_Your objective:_ Give back an exact copy of the lines in the records below, from the line that has "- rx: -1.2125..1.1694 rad" through the line that has "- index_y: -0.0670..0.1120", and nothing besides.

_Collected data:_
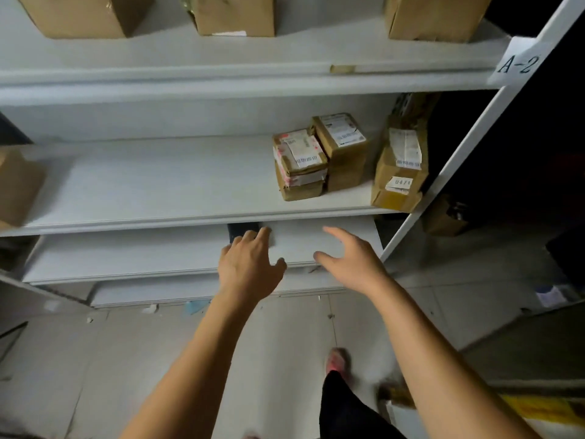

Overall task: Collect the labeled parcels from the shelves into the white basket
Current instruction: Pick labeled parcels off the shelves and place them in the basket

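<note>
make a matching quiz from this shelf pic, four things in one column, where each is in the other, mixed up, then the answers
1 white paper tag marked A-2
2 tall brown cardboard parcel
3 pink shoe
4 tan tape strip

a on the tiled floor
b right end of the middle shelf
c on the white shelf upright
d front edge of the upper shelf

Pairs: 1-c, 2-b, 3-a, 4-d

Soft, even light on the white shelves, brightest through the middle. Darkness swallows everything from 1 to 4 o'clock. Motion blur smears the box at 9 o'clock and the shoe at 6. Wide-angle bend bows the shelf edges and tilts the upright at 2 o'clock. The tag at 1 o'clock reads clearly.
</note>
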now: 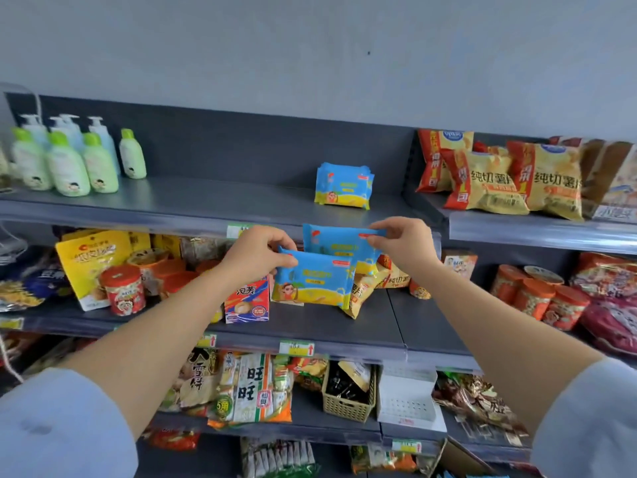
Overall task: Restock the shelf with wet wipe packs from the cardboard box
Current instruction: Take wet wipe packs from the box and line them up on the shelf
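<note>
My left hand (259,254) pinches the top left corner of a blue and yellow wet wipe pack (315,282), held upright in front of the middle shelf. My right hand (403,240) pinches the top right corner of a second wet wipe pack (336,241), a little higher and behind the first. On the top shelf (220,198) a small row of the same packs (344,186) stands upright, up and behind my hands. A corner of the cardboard box (458,458) shows at the bottom edge.
Green lotion bottles (69,160) stand at the top shelf's left end; bare shelf lies between them and the packs. Yellow crisp bags (499,181) fill the shelf to the right. Snack bags, tins and cartons crowd the middle and lower shelves.
</note>
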### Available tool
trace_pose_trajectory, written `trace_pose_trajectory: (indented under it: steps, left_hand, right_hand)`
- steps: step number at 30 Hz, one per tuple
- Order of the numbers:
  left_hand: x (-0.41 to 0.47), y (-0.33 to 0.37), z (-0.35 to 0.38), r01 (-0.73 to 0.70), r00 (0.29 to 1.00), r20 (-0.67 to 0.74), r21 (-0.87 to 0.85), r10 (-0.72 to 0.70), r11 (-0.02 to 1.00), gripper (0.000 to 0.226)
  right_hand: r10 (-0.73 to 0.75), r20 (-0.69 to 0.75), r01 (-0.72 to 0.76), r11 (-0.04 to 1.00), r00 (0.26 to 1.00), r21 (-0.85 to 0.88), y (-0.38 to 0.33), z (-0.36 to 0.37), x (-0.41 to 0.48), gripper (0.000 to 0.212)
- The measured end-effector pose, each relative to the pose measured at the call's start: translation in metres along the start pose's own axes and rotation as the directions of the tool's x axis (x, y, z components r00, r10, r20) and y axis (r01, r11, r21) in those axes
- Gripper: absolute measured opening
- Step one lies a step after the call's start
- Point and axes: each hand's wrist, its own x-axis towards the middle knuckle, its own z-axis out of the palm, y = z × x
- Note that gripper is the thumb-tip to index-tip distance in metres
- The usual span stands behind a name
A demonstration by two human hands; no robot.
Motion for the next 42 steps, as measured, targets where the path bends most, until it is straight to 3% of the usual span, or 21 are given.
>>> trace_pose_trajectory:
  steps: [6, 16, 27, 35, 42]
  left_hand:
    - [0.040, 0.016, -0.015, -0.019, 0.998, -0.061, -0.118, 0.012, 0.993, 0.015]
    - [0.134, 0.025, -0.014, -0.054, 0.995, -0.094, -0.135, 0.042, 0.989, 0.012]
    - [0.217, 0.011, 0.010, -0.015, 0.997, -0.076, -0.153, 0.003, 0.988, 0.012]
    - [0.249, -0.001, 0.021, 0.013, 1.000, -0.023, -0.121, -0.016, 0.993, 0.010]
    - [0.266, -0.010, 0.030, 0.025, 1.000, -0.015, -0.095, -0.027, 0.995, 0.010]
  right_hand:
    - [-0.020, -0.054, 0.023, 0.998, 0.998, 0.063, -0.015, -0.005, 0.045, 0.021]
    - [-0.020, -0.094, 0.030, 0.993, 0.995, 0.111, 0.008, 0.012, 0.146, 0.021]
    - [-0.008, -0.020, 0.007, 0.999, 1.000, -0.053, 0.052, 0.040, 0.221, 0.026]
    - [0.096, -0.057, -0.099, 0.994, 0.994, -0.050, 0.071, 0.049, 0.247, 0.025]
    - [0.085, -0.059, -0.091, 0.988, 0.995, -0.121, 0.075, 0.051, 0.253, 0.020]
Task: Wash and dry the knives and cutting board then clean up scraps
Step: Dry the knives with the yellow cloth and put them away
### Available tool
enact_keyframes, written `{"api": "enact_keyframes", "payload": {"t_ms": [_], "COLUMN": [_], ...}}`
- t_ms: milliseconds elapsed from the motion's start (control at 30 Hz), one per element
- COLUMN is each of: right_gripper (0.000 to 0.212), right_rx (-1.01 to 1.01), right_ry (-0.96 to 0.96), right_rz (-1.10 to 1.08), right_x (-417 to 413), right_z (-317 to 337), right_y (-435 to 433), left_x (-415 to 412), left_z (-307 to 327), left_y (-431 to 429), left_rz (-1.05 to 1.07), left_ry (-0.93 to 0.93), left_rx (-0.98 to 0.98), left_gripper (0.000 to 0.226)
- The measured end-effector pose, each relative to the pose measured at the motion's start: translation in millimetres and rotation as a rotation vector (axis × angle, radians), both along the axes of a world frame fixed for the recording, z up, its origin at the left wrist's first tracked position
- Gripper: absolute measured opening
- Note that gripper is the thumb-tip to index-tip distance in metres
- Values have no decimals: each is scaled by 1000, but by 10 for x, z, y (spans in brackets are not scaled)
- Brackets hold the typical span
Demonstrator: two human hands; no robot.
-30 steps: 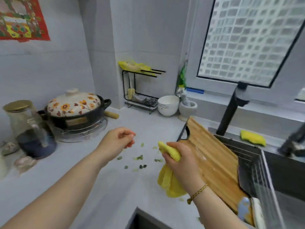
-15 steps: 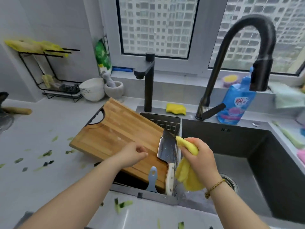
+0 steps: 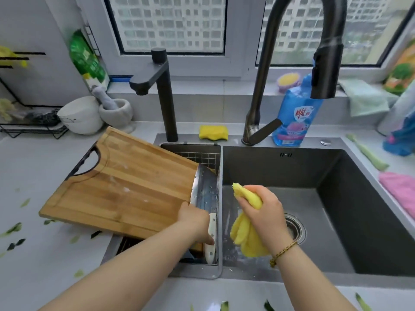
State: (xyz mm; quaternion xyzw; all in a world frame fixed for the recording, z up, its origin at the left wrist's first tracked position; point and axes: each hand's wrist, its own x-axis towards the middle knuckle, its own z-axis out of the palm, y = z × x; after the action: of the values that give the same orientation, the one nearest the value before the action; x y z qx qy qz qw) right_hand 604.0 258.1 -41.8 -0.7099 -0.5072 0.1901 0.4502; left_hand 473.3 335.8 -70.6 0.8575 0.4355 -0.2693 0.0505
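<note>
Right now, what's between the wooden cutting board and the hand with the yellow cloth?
The cleaver, lying in the wire basket, then the sink divider, as the head view shows.

Left hand [image 3: 195,222] contacts the white handle of the wide steel cleaver [image 3: 205,189], which lies in the wire drain basket [image 3: 197,157] beside the wet wooden cutting board [image 3: 125,185]. Right hand [image 3: 266,213] grips a bunched yellow cloth [image 3: 246,240] above the dark sink basin [image 3: 336,209].
</note>
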Motion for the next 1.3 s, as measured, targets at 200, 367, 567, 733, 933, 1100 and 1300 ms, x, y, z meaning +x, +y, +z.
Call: {"api": "enact_keyframes", "payload": {"t_ms": [200, 367, 567, 733, 933, 1100, 1300], "right_gripper": [15, 16, 20, 19, 19, 18, 18], "right_rx": [-25, -27, -52, -34, -26, -12, 17], "right_ry": [-17, -36, -47, -60, -52, -34, 8], "right_rz": [-65, -89, -66, -51, -36, -57, -56], "right_x": [57, 85, 79, 35, -7, 27, -28], "right_z": [-55, -74, -104, -110, -111, -128, -82], "right_y": [-41, -44, 4, 42, 54, 13, 18], "left_x": [18, 66, 125, 128, 82, 80, -70], "left_z": [-222, -266, -255, -279, -359, -277, -32], "left_y": [-76, -63, -34, -73, -81, -41, 74], "left_rz": [-44, 0, -11, -16, -84, -111, 129], "left_ry": [31, 64, 132, 193, 215, 223, 51], "left_rx": [32, 18, 20, 79, 281, 276, 233], "left_gripper": [76, 79, 84, 83, 66, 66, 61]}}
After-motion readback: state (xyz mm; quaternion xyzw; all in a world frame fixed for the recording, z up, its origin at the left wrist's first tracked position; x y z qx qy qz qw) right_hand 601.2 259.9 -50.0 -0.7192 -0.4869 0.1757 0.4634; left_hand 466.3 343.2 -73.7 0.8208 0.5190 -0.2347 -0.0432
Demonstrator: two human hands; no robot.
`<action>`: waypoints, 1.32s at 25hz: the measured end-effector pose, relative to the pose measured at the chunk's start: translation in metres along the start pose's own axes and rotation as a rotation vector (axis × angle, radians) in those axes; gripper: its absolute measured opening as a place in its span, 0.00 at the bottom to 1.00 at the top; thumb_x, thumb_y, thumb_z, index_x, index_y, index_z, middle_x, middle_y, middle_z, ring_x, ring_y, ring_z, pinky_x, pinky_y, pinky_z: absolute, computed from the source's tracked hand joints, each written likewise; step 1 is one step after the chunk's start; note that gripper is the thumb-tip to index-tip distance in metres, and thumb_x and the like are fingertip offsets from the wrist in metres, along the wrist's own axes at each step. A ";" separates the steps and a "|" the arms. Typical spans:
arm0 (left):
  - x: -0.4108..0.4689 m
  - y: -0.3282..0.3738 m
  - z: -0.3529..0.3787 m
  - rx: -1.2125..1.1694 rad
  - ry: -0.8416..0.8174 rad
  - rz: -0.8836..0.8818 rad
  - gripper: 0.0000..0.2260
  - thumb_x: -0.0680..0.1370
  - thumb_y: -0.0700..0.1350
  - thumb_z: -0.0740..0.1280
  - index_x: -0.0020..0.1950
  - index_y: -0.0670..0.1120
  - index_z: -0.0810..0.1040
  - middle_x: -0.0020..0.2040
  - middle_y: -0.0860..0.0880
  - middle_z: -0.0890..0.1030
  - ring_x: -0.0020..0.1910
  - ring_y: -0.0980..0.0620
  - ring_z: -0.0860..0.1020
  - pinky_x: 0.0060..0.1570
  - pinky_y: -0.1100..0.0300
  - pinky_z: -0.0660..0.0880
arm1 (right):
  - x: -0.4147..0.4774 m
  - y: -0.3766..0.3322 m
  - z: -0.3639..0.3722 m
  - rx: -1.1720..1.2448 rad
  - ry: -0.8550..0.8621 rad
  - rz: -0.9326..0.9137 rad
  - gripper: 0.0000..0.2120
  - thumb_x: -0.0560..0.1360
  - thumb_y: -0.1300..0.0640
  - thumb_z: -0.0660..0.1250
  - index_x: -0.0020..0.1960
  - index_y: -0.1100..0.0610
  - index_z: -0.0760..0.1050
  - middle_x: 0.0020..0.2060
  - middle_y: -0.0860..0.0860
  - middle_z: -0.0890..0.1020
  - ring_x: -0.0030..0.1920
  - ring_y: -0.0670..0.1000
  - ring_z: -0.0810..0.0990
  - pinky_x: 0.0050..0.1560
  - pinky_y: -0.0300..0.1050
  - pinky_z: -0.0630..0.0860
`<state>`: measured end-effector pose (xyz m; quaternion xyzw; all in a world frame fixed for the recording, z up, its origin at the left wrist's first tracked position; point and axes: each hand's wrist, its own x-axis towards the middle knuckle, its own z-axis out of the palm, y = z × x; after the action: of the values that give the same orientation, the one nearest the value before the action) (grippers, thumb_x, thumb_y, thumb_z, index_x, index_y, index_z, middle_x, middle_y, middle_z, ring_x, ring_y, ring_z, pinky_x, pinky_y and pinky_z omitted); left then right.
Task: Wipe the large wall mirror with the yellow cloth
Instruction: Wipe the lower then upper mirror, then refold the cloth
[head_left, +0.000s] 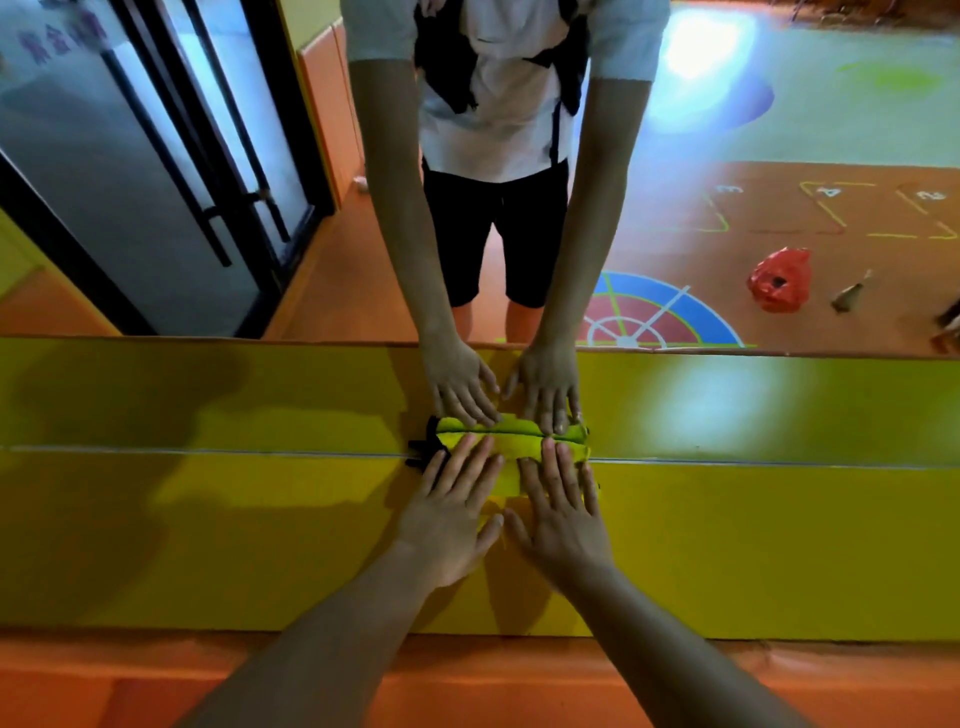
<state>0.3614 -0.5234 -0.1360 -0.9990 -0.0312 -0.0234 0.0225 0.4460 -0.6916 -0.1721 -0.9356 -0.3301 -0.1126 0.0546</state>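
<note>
Both hands lie flat with fingers straight and slightly spread. The left hand (451, 519) and right hand (563, 512) press side by side on the folded yellow cloth (506, 475). The cloth sits on a glossy yellow padded ledge (234, 530), pushed against the bottom edge of the wall mirror (779, 130). The glass reflects an orange floor with painted game markings and a crumpled red bag (779, 280).

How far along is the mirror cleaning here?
Done: no wiped area can be told on the large wall mirror. In hand: the left hand and right hand press the yellow cloth flat at its bottom edge. Left: seemingly all the glass above.
</note>
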 end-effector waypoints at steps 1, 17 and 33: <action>-0.003 0.002 0.003 -0.026 -0.024 -0.016 0.32 0.82 0.62 0.49 0.83 0.48 0.53 0.83 0.49 0.45 0.82 0.48 0.42 0.76 0.44 0.48 | -0.001 -0.002 0.001 0.002 -0.015 0.007 0.36 0.78 0.34 0.52 0.78 0.55 0.67 0.81 0.59 0.59 0.81 0.56 0.53 0.75 0.61 0.53; -0.006 0.018 -0.019 -0.309 -0.025 -0.239 0.22 0.84 0.50 0.62 0.78 0.51 0.66 0.68 0.50 0.76 0.68 0.45 0.69 0.64 0.50 0.68 | -0.014 -0.004 -0.039 0.017 0.043 -0.013 0.15 0.70 0.56 0.74 0.56 0.50 0.76 0.51 0.48 0.82 0.52 0.56 0.79 0.50 0.53 0.73; 0.025 0.030 -0.433 -0.322 0.529 0.101 0.12 0.78 0.42 0.70 0.58 0.53 0.72 0.47 0.50 0.72 0.38 0.47 0.77 0.33 0.49 0.75 | 0.064 0.054 -0.457 -0.084 0.521 -0.078 0.21 0.63 0.61 0.66 0.56 0.51 0.77 0.47 0.51 0.80 0.40 0.56 0.82 0.44 0.47 0.75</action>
<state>0.3689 -0.5719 0.2963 -0.9492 0.0296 -0.2863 -0.1273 0.4484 -0.7756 0.2844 -0.8632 -0.3358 -0.3651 0.0945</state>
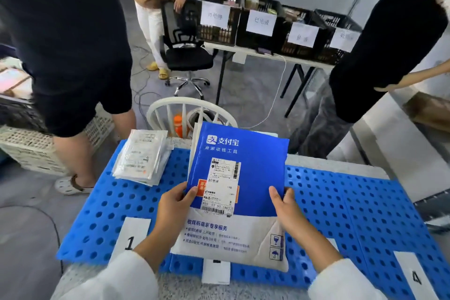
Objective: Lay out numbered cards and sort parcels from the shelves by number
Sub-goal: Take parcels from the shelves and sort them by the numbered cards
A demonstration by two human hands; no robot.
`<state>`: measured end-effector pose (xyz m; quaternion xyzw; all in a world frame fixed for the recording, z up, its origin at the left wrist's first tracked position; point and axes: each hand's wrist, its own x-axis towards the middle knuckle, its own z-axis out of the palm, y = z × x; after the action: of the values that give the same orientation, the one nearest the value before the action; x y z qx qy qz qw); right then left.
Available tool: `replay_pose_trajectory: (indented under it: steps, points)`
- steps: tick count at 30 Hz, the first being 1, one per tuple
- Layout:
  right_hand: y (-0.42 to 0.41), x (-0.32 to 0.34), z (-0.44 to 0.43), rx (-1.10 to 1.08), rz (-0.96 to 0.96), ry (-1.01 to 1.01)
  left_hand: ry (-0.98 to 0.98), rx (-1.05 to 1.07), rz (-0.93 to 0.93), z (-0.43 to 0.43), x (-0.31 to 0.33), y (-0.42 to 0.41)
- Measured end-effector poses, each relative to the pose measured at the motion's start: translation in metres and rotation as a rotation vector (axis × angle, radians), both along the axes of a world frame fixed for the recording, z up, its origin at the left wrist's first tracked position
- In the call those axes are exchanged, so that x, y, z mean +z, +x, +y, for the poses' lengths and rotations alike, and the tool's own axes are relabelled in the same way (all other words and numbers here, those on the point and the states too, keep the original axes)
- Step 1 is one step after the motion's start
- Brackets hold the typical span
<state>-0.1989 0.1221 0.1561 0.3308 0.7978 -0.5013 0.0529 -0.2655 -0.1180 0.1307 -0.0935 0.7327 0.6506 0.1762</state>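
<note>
I hold a blue and white padded parcel (253, 153) with a white shipping label over the blue perforated board (353, 204). My left hand (174, 202) grips its left edge, thumb on the front. My right hand (285, 209) grips its right edge. Card "1" (131, 238) lies on the board at the near left. Card "4" (414, 275) lies at the near right. Another card (216, 271) shows below the parcel, its number hidden. A stack of clear-bagged parcels (141, 156) rests on the board's far left corner.
A person in dark shorts (73, 56) stands close at the left beside a white crate (36, 148). Another person in black (377, 56) stands at the right. A white chair back (190, 114) is just behind the board. Labelled black crates (267, 24) sit on a far table.
</note>
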Motion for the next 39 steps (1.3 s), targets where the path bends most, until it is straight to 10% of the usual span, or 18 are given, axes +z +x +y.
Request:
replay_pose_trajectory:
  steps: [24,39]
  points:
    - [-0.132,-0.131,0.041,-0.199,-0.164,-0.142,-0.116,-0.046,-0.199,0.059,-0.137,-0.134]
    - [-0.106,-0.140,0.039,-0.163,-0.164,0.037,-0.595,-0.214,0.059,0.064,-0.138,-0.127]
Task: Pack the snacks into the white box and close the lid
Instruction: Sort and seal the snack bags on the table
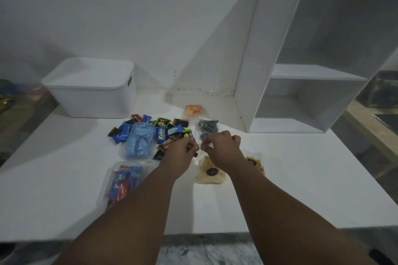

_Response to the task:_
  - rx: -1.2125..1.1694 rad
  - ry: -0.8416..0.8174 rad
  - rz: -0.8836..0.8818 rad
  - gripper: 0.0000..0.2260
  - thumb_x: -0.0680..0.1370
  - thumb_y: -0.0700..0.1350
  - thumb_z: -0.0740..0.1280
  - index_x: -0.0020..0.1950
  - index_y: -0.0670..0.1120

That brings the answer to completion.